Peser dans l’architecture internationale post-pandémie
La coopération sanitaire tissée durant la crise de la Covid-19 nourrit aujourd’hui une diplomatie vaccinale plus large. Des milliers de doses de Sinopharm ont été livrées à Brazzaville, tandis que des médecins congolais participent à des programmes de formation à Wuhan. Cette dynamique conforte l’idée, défendue par plusieurs chancelleries africaines, d’un multilatéralisme pragmatique où chaque partenaire se voit assigner une zone d’expertise. Elle rejoint la vision exprimée par le président du Sénat congolais, selon laquelle « la voix de l’Afrique doit compter dans la refondation des mécanismes de gouvernance mondiale ». L’appui chinois à la candidature congolaise pour un siège non permanent au Conseil de sécurité des Nations unies en 2026 illustre cette convergence d’intérêts.

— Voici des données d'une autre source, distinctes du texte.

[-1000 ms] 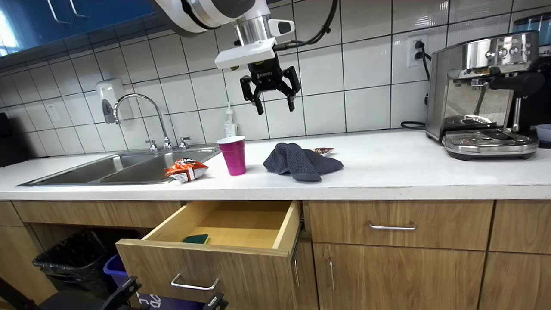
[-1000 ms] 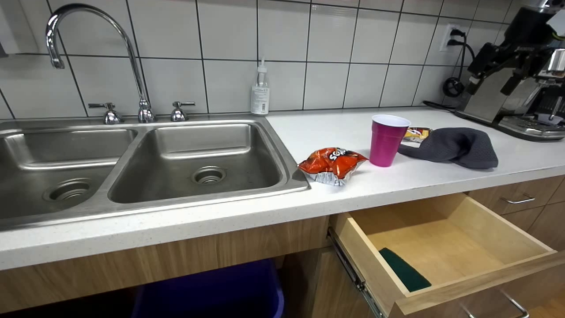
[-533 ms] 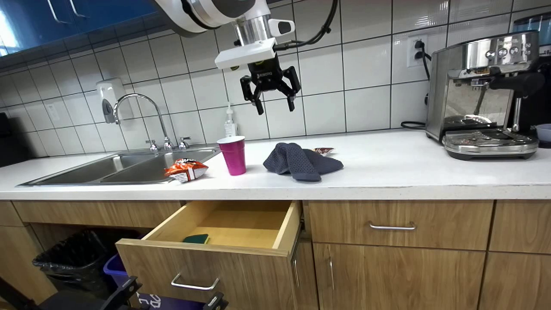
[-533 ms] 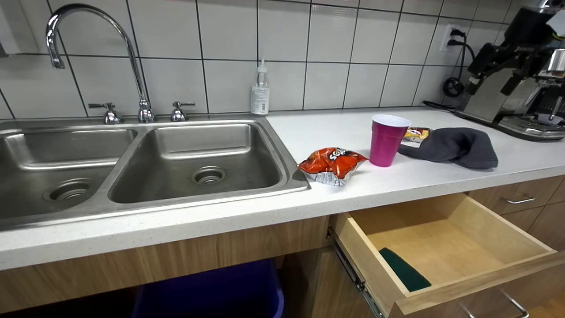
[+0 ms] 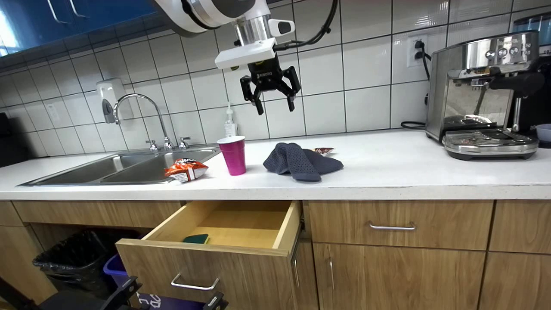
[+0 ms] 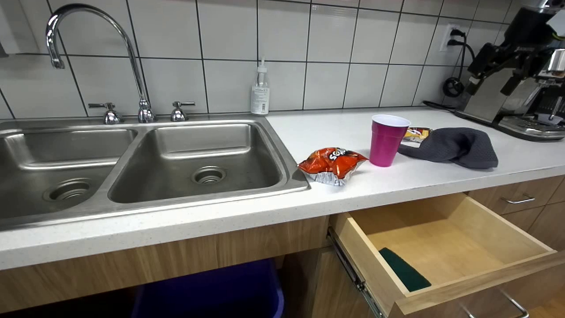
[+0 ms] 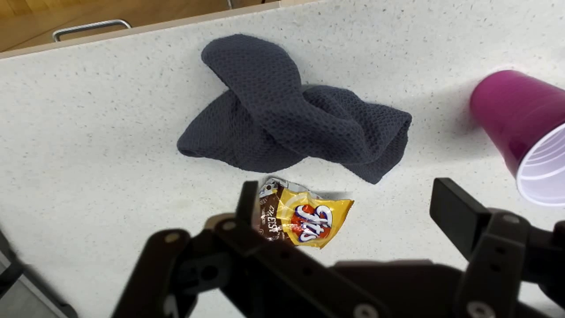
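Gripper [image 5: 276, 107] spread wide, gripping nothing, high over the tabletop [image 5: 387, 165]
In an exterior view, pointing down well above a crumpled dark-grey cloth [image 5: 303, 162] at 5 o'clock and an upright magenta cup [image 5: 233, 158] at 7, with a pulled-out drawer [image 5: 245, 230] lower down between 6 and 7. In an exterior view, partly cut off at the frame's 2 o'clock, with a red snack bag [image 6: 331, 163] just beside the cup at its 8 o'clock and a green sponge [image 6: 404, 270] in the drawer. In the wrist view, fingers [image 7: 457, 216] at 9 and 3 o'clock, to either side of and well above a yellow-and-brown snack bag [image 7: 304, 216], with the cloth just beside it at 12 o'clock and the cup at 2.
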Tool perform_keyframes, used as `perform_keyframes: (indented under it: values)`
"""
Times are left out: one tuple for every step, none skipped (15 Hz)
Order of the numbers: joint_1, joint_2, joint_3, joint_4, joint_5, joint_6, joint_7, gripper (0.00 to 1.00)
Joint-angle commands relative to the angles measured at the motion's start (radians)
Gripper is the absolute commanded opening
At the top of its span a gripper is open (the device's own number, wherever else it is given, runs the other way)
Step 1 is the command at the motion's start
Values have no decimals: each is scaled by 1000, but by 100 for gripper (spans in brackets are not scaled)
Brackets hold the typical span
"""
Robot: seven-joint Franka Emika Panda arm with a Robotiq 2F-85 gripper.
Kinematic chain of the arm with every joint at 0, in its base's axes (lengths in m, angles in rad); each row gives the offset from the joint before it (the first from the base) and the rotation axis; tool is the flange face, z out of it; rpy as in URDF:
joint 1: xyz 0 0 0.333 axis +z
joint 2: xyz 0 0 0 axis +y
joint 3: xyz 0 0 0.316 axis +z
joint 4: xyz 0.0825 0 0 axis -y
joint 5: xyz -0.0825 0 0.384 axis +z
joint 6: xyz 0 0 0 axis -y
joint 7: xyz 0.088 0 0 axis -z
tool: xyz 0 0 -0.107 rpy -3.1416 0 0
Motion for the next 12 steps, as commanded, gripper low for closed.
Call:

Perspectives et défis d’une coopération calibrée
Si le ton reste à la cordialité, la prochaine commission mixte devra clarifier plusieurs dossiers sensibles : ajustement des échéances de remboursement, encadrement social des chantiers et protection accrue de la biodiversité du bassin du Congo. Brazzaville plaide pour une montée en gamme des investissements, davantage orientés vers la formation et la recherche. Pékin écoute, conscient que sa stratégie africaine gagne à s’adapter aux exigences locales pour préserver son image de partenaire fiable. La récente initiative conjointe sur la transparence contractuelle, pilotée par les deux parlements, pourrait constituer un modèle dans la région d’Afrique centrale. Entre attentes de modernisation et impératifs de souveraineté, le rapprochement sino-congolais poursuit donc sa trajectoire, porté par une diplomatie feutrée où le législatif s’invite désormais à la table des décideurs.